Bug 249675

Summary: w3m charset declaration parser fails with turkish locale
Product: [Fedora] Fedora Reporter: Sertaç Ö. Yıldız <sertacyildiz>
Component: w3mAssignee: Parag Nemade <pnemade>
Status: CLOSED WONTFIX QA Contact: Fedora Extras Quality Assurance <extras-qa>
Severity: medium Docs Contact:
Priority: low    
Version: 17CC: psatpute, triage
Target Milestone: ---Keywords: Reopened
Target Release: ---   
Hardware: i386   
OS: Linux   
Whiteboard:
Fixed In Version: Doc Type: Bug Fix
Doc Text:
Story Points: ---
Clone Of: Environment:
Last Closed: 2013-08-01 18:32:27 UTC Type: ---
Regression: --- Mount Type: ---
Documentation: --- CRM:
Verified Versions: Category: ---
oVirt Team: --- RHEL 7.3 requirements from Atomic Host:
Cloudforms Team: --- Target Upstream Version:
Embargoed:
Attachments:
Description Flags
replace tolower() with bit flip none

Description Sertaç Ö. Yıldız 2007-07-26 12:36:40 UTC
Description of problem:
charset parser uses tolower() which is not locale safe.

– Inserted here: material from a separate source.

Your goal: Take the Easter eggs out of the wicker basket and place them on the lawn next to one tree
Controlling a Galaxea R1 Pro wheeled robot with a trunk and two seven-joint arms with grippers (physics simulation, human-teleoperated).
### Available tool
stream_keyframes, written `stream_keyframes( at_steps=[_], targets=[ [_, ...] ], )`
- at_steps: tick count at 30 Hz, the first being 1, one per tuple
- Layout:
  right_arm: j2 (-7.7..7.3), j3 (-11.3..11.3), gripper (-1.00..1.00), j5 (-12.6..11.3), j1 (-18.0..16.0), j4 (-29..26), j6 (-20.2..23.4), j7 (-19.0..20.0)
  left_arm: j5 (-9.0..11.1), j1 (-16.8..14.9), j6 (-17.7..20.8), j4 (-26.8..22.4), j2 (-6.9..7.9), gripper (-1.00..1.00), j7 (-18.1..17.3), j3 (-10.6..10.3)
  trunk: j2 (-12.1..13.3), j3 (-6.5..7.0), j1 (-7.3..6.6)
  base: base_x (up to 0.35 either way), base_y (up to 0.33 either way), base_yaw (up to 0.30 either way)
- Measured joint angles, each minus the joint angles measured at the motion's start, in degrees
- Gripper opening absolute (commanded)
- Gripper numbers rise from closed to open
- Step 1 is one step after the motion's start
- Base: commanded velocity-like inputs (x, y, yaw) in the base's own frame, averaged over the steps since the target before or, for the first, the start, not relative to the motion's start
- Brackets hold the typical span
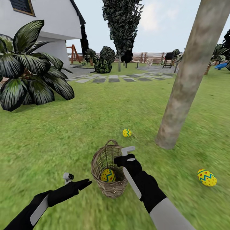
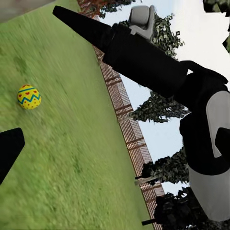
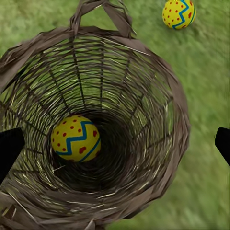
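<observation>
The wicker basket (image 1: 112, 187) stands on the lawn (image 1: 80, 127) just in front of me, its mouth tipped toward me. One Easter egg (image 1: 108, 175) lies inside it (image 3: 75, 138). A second egg (image 1: 126, 133) rests on the grass beyond the basket, left of the tree trunk (image 1: 187, 83). The third egg (image 1: 207, 178) lies right of the trunk's base. My right gripper (image 1: 118, 158) hovers open over the basket's mouth (image 3: 115, 146), touching nothing. My left gripper (image 1: 83, 183) is open and empty, left of the basket; its wrist view shows an egg (image 2: 28, 97) on the grass.
A short palm (image 1: 28, 73) with broad dark leaves stands at the left before the white house (image 1: 48, 22). Grey stepping stones (image 1: 111, 79), a dark cypress (image 1: 123, 22), shrubs and the slat fence (image 1: 150, 57) lie far ahead. Open grass surrounds the basket and trunk.
</observation>
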Motion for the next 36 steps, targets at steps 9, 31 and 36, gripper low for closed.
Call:
stream_keyframes(
  at_steps=[9,31,36],
  targets=[
    [0.00,0.07,1.00,-0.05,0.01,1.38,-0.01,-0.03,0.01,-0.02,0.05,0.07,0.00,1.00,0.07,0.09,0.00,0.45,0.00,0.000,-0.057,0.257],
    [0.00,0.04,1.00,0.09,0.00,4.05,1.56,0.18,-0.08,-0.02,0.00,0.17,0.00,1.00,0.36,0.10,0.00,0.80,-0.01,0.099,-0.182,0.276],
    [0.00,0.07,1.00,0.04,0.00,4.54,1.72,0.30,-0.09,-0.02,0.00,0.29,0.00,1.00,0.37,0.05,0.00,0.80,0.00,0.057,-0.101,0.281]
  ],
)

With turkish locale,
charsets that contain 'I' (i.e, all uppercase ISO* charset declarations) do not
work.

Version-Release number of selected component (if applicable):
0.5.2-1


Steps to Reproduce:
1. export LANG=tr_TR.UTF-8
2. w3m -I ISO-8859-9 iso8859-9_encoded_document

Comment 1 Sertaç Ö. Yıldız 2007-07-26 12:36:41 UTC
Created attachment 160014 [details]
replace tolower() with bit flip

Comment 2 Parag Nemade 2007-07-30 09:35:04 UTC
I do not understand turkish locale. Can you give me brief steps to reproduce
problem you have faced?

Comment 3 Sertaç Ö. Yıldız 2007-07-30 14:32:07 UTC
Briefly, in Turkish alphabet lowercase of 'I' is 'ı' and uppercase of 'i' is
'İ'.  Therefore, assuming tolower('I') to be 'i' does not work in turkish locale.

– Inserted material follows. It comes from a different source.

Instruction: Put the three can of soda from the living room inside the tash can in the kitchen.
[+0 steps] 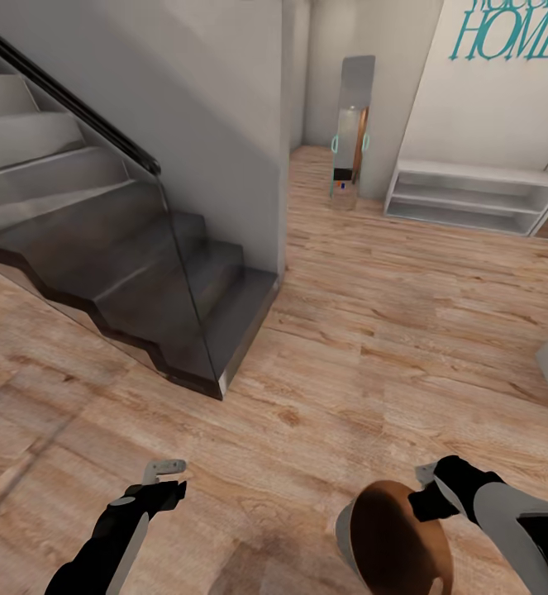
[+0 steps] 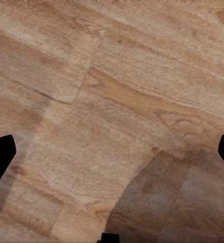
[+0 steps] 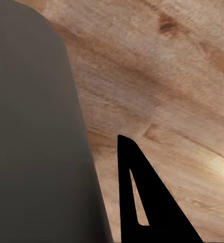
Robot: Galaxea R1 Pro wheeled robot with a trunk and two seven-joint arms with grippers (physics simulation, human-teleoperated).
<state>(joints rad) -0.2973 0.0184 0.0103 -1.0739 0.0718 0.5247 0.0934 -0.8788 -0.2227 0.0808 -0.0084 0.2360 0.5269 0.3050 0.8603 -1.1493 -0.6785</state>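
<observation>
The right claw (image 1: 426, 479) is being held at the rim of the bin (image 1: 348, 529), low at the right of the head view; whether it is clamped on the rim cannot be told, since one finger alone is being shown beside the bin's grey wall (image 3: 36, 131) in the right wrist view. The bin's glossy brown inside is being shown from above, with nothing visible in it. The left claw (image 1: 164, 471) is being held out over the floor (image 1: 323, 397), its fingers (image 2: 0, 157) spread apart and nothing between them. Beyond the arms, light wood floor is being shown. A dark staircase (image 1: 141, 281) with a glass balustrade is rising at the left. Farther off, a tall mirror (image 1: 352, 132) is leaning against the wall, and a low white shelf (image 1: 472, 198) is standing under teal "HOME" lettering (image 1: 505, 37).
</observation>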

When parsing the charset declaration of a html page or arguments given to w3m
command (e.g. passing the charset declared in email header to w3m via mailcap),
if the charset is given in uppercase and contains the letter 'I' (as in
ISO-xxxx-x and WINDOWS-xxxx etc.) the parser fails.

Comment 4 Parag Nemade 2007-07-31 10:10:49 UTC
ok will build new package by tomorrow.

Comment 5 Parag Nemade 2007-08-01 03:57:32 UTC
Can you provide ISO-8859-9 encoded document to verify patch is working fine.
without sample test cases,screenshots I can't proceed further.
Or you can attach screen shots of what problem you faced.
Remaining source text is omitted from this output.